WORK INSTRUCTIONS: Note how many lines in the following material mention "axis", then give that number by itself.

== Segment start ==

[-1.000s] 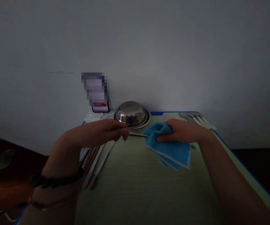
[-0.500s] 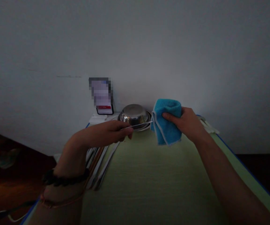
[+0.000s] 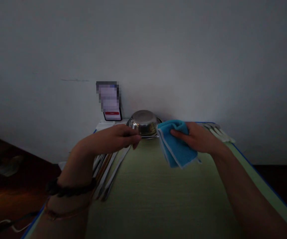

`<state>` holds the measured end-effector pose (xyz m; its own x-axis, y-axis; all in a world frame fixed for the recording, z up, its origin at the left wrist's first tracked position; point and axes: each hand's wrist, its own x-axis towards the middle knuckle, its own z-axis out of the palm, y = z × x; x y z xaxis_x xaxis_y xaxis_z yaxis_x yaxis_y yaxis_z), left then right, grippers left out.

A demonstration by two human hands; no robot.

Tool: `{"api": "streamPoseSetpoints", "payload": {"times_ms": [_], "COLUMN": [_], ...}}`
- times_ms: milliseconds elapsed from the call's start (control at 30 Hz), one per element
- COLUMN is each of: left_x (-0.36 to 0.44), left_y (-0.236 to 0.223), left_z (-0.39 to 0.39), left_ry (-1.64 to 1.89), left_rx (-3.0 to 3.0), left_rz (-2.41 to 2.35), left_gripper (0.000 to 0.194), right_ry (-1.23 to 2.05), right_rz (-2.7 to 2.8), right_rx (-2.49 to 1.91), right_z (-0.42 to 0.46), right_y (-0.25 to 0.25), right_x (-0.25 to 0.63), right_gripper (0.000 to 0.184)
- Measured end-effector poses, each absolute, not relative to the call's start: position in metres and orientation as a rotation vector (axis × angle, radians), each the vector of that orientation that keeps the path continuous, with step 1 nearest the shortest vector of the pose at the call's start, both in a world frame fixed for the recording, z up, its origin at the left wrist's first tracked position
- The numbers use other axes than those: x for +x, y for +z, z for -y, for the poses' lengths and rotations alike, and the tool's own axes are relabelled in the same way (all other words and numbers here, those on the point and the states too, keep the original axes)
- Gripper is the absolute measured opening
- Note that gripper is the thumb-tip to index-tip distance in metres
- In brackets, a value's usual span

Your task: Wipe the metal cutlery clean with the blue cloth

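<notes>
My left hand [image 3: 117, 137] is closed, thumb and fingers pinching the end of a thin metal utensil [image 3: 148, 136] whose kind I cannot make out. The utensil lies nearly level and reaches right to a folded blue cloth [image 3: 177, 146] with a pale edge. My right hand [image 3: 199, 136] grips that cloth, thumb on the near face; the utensil's far end is hidden at the cloth. Behind the utensil, an upturned shiny metal bowl [image 3: 143, 120] rests on the table near the wall.
Several long utensils [image 3: 112, 176] lie side by side at the left of the green table [image 3: 168, 202]. At the back right corner are several spoons or forks [image 3: 219, 132]. A phone [image 3: 112, 115] leans on the wall [image 3: 183, 59].
My right hand has lowered with the cloth, which now hangs tilted. The utensil has swung from slanting up to nearly level. My left hand stays almost in place.
</notes>
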<state>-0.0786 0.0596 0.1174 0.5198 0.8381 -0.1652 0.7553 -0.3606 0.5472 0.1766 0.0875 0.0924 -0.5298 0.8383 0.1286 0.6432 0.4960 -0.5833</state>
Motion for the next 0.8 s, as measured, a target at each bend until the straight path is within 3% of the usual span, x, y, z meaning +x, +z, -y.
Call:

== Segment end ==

RESULT OF THE TASK: 2